Entidades analisam histórico e destacam necessidades para impulsionar futuro da TV

Com a previsão de ser assinado no próximo dia 27, o decreto da TV 3.0 promete ditar os rumos da TV brasileira nos próximos anos. Por isso, Paulo Henrique Castro, presidente da SET, moderou um painel no SET Expo sobre o tema, mostrando como a associação se coloca à frente da pauta, e como o evento serve como hub de conteúdos para o setor.

A relevância do tema foi destacada por Vinícius Caram, conselheiro da Anatel, que apresentou as adaptações que ainda precisarão ser feitas para atender as normas do novo padrão. “Os brasileiros ainda consomem muita TV e temos que apostar no crescimento contínuo do setor. São quase 30 mil canais no país”, destaca.

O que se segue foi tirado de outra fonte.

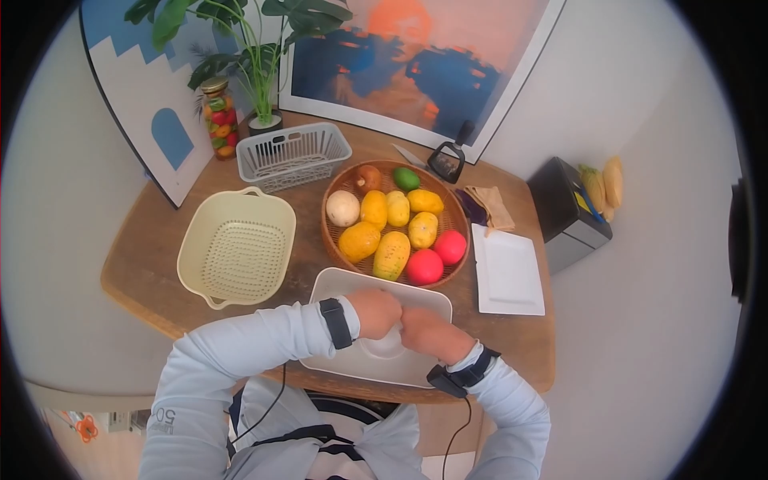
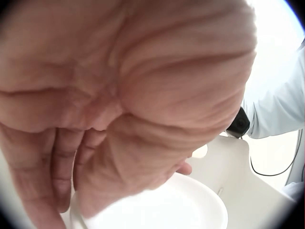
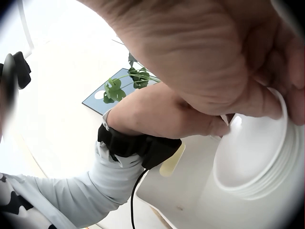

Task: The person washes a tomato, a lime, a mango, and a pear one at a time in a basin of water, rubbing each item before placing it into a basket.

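Note:
A stack of white bowls [image 1: 384, 347] [image 3: 252, 157] is in the white bin [image 1: 340, 282], low between both hands. My left hand [image 1: 374, 313] [image 2: 124, 86] pinches the rim of the bowl [image 2: 176, 205] at its far left side; in the right wrist view that hand [image 3: 157, 114] reaches the rim from the left. My right hand [image 1: 436, 333] [image 3: 205, 62] grips the rim from above, its thumb inside the top bowl and the other fingers partly hidden. Several nested rims show in the right wrist view. The hands are close together in the head view.
Behind the bin stands a round wicker basket [image 1: 329, 234] of fruit. A cream strainer basket [image 1: 240, 248] is at left, with a grey basket [image 1: 292, 156], jar [image 1: 219, 120] and plant [image 1: 260, 72] behind. At right are a white square plate [image 1: 510, 272], cloth [image 1: 490, 206] and black box [image 1: 570, 204].

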A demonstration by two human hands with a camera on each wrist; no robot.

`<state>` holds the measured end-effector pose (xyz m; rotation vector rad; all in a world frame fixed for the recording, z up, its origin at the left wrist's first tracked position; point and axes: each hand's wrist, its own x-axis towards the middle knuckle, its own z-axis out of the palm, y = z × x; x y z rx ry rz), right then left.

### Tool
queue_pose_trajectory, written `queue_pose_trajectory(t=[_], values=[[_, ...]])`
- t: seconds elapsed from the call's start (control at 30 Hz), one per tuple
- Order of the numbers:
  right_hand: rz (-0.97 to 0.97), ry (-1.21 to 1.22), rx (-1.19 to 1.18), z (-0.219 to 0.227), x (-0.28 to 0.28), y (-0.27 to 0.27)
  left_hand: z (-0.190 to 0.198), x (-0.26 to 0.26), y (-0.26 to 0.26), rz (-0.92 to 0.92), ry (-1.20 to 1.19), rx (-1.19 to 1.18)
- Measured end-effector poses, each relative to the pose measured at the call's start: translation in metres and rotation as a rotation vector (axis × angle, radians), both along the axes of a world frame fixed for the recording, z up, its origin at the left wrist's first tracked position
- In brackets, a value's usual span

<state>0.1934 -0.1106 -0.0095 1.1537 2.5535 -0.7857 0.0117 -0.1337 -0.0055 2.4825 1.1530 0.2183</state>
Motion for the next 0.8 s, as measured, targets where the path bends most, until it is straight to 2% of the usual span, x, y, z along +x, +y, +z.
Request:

Dando continuidade, Wilson Diniz Wellisch, secretário de Comunicação Social Eletrônica do Ministério das Comunicações, também apresentou o que está sendo feito para que a TV 3.0 chegue aos lares brasileiros. “Temos editais a serem aprovados e estamos em fase final das análises que serão encaminhadas. Trabalhamos em uma estratégia de IA para ajudar nas análises de processo.”, disse.

Flávio Lara Resende, presidente da Abert, apontou que o Governo precisa fomentar o mercado. “É uma migração completamente diferente do que foi a TV analógica. Temos uma concorrência desleal com plataformas digitais, que fazem o que fazemos sem as mesmas obrigatoriedades. A chegada da TV 3.0. será fundamental para termos mais equilíbrio, pois estaremos no mundo da tecnologia digital. Precisamos ter uma linha de crédito de financiamento para essa travessia”, disse.

Márcio Novaes, presidente da Abratel, acredita que o Brasil possui bom repertório para conduzir essa transformação. “A presença de todos mostra que estamos unidos. A receita está pronta e deveríamos repetir as experiências anteriores que tivemos com a TV 3.0. Além de encontrar esse financiamento, fazer com que a implementação e a recepção por parte das pessoas seja de forma rápida”, destacou.

O papel essencial da TV na formação do povo foi um dos pontos abordados pelo presidente da Astral – Associação Brasileira de Televisões e Rádios Legislativas, Gerson Inácio de Castro. “Queremos estar juntos, mesmo de setores e de modalidades diferentes. As emissoras legislativas não buscam audiência, mas sim relevância e, por isso, são essenciais para produção de conteúdos regionais, fundamentais para a captura das memórias nas pessoas. Sou filho da TV e é inquestionável o peso que ela teve durante toda história”, afirmou.